=== Problem ===
If a line in the listing below contains "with", return that line.

=== Data segment ===
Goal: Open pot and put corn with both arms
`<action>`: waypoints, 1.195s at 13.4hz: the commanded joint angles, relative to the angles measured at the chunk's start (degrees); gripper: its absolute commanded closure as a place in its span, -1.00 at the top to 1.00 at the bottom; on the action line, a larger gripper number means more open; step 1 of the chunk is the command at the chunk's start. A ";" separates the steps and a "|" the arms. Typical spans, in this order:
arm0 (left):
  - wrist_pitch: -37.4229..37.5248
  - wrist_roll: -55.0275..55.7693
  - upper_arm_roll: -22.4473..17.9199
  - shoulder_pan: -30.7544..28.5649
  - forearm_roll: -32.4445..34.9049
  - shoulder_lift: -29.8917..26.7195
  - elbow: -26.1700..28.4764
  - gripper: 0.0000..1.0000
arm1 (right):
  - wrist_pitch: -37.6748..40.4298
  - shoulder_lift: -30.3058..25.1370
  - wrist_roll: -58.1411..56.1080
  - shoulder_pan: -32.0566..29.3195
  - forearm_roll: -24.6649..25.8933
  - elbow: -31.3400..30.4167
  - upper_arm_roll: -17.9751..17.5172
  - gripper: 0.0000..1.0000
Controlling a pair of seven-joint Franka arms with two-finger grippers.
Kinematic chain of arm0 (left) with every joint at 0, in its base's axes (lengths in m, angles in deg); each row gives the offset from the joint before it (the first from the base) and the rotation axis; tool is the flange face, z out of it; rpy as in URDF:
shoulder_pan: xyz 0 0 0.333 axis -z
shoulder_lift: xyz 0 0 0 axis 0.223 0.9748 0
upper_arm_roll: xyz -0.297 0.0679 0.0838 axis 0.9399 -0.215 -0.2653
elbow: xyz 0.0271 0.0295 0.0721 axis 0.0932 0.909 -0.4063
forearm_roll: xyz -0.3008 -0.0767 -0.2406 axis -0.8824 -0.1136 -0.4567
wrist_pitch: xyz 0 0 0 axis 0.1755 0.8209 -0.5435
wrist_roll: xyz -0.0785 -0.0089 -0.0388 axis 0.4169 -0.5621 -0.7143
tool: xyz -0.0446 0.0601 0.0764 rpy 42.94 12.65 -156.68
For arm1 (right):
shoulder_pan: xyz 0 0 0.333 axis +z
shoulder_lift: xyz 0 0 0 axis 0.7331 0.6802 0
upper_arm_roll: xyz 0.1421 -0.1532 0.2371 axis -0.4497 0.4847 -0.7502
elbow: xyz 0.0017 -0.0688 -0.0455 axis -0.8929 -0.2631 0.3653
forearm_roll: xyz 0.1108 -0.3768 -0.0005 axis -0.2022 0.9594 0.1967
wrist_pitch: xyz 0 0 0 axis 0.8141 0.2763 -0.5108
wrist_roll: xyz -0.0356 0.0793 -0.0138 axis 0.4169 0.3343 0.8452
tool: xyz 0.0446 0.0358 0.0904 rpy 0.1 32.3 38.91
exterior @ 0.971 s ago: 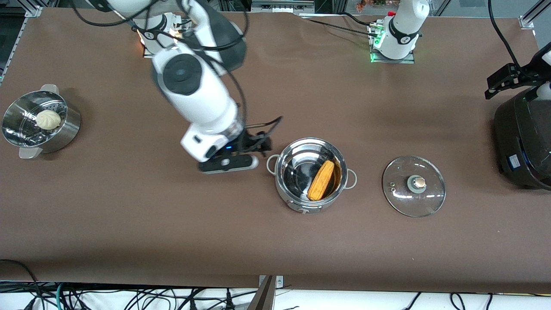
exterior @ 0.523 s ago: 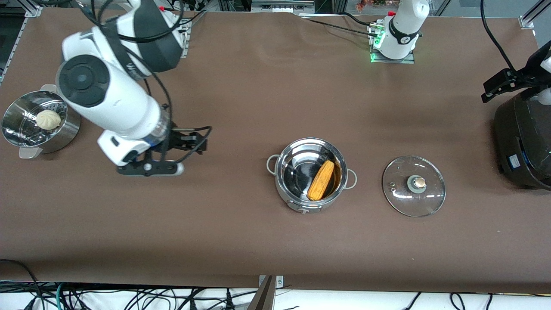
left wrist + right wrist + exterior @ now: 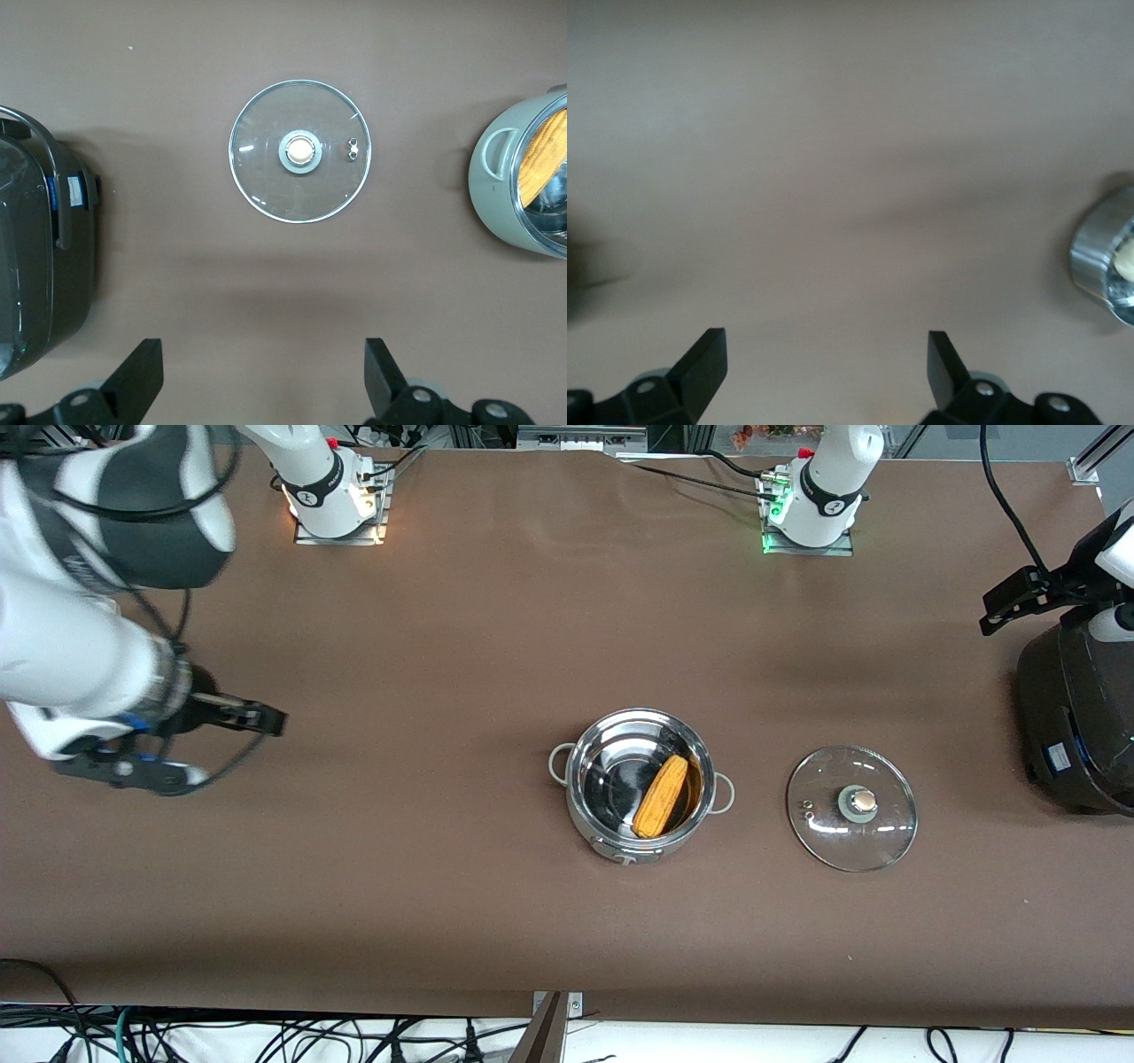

=== Answer box ===
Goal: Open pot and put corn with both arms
Controlling a pair of seven-joint Franka arms with two-finger grippers.
Kinematic chain of arm0 (left) with every joint at 0, in its base's axes (lengths in m, angles in deg); each row gives the offset from the joint before it (the first from the base) and the rotation axis; tool is the flange face, z out of it; rpy as in URDF:

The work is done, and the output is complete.